Page MenuHomePhabricator

[analyzer] Add InvalidPtrChecker
Needs ReviewPublic

Authored by zukatsinadze on Mar 1 2021, 9:05 AM.

Details

Summary

This patch introduces a new checker: alpha.security.cert.env.InvalidPtr

Checker finds usage of invalidated pointers.

Based on the following SEI CERT Rules:
ENV34-C: https://wiki.sei.cmu.edu/confluence/x/8tYxBQ
ENV31-C: https://wiki.sei.cmu.edu/confluence/x/5NUxBQ

Diff Detail

Event Timeline

zukatsinadze created this revision.Mar 1 2021, 9:05 AM
zukatsinadze requested review of this revision.Mar 1 2021, 9:05 AM

Please suggest which package to use for the checker.
CERT rules are ENV, however, it deals with non-ENV functions as well.

Also, I am having a problem with checkDeadSymbols, it is similar to one xazax.hun faced here: http://reviews.llvm.org/D14203 (many many years ago)
envp memory region is marked dead too early in case of aliasing. Please check the snippets, the second one is problematic:

int main(int argc, char **argv, char *envp[]) {
  putenv((char*) "NAME=VALUE"); // envp invalidated
  envp[0]; // gives error
}

int main(int argc, char **argv, char *envp[]) {
  char **e = envp;
  putenv((char*) "NAME=VALUE"); // envp invalidated
  e[0]; // does not give error :(

  // warnOnDeadSymbol reports 'envp' dead here
} 

int main(int argc, char **argv, char *envp[]) {
  char **e = envp;
  putenv((char*) "NAME=VALUE"); // envp invalidated
  e[0]; // gives error again

  /*
    use 'envp' somehow here
  */
}

Fixed docs.

Attaching results of CodeChecker run on some projects.

Removed code repetition from the tests.

NoQ added a comment.Mar 3 2021, 5:19 PM

CERT rules are typically very vague and don't map nicely into specific static analysis algorithms. A lot of CERT rules flag valid code as well as bugs. I want you to explain what *exactly* does the checker checks (say, in the form of a state machine, i.e. what sequences of events in the program does it find) and whether flagged code is expected to be always invalid.

// warnOnDeadSymbol reports 'envp' dead here

If it reports the symbol as dead after the warning would have been emitted then the problem must be elsewhere. There must be other differences in the analysis *before* the buggy statement. Nothing that happens after the buggy statement should ever matter.

Also the behavior of checkDeadSymbols looks correct here, I don't see any problems from your description. The symbol is reported dead when there's a guarantee that it won't be encountered anymore during analysis. If the parameter variable and the aliasing variable aren't used anymore and the symbol isn't stored anywhere else then the symbol is correctly marked as dead.

Why are you even tracking reg_$0<envp>? It's obvious from the structure of the symbol that it's an environment pointer, there's no need to keep it in maps.

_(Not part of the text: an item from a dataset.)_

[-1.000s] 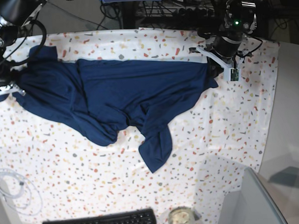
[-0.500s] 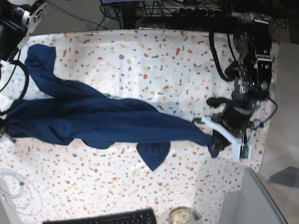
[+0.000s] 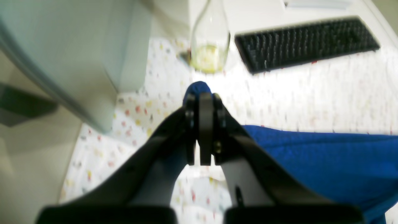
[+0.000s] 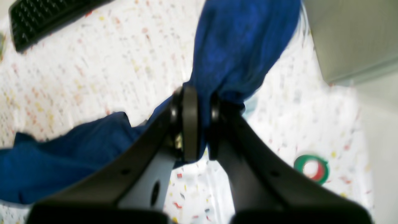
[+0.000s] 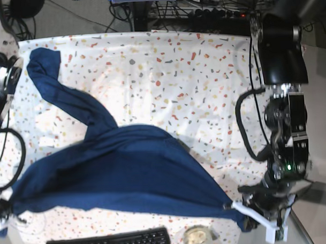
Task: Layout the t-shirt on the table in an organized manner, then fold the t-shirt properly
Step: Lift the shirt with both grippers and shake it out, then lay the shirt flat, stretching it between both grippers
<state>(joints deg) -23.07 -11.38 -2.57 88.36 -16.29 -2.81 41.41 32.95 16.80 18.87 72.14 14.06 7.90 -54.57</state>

clang/docs/analyzer/checkers.rst
2103–2104

It's very important to explain whether the "unanticipated behavior" is an entirely psychological concept ("most people don't understand how this works but this can occasionally also be a valid solution if you know what you're doing") or a 100% clear indication of a bug ("such code can never be correct", eg. it instantly causes undefined behavior, or the written value can never be read later so there's absolutely no point in writing it, or something like that).

@NoQ, thanks for the comments.

In D97699#2601804, @NoQ wrote:

... and whether flagged code is expected to be always invalid.

C standard says "may be overwritten", so I guess it's undefined behavior.

In D97699#2601804, @NoQ wrote:

... I want you to explain what *exactly* does the checker checks ...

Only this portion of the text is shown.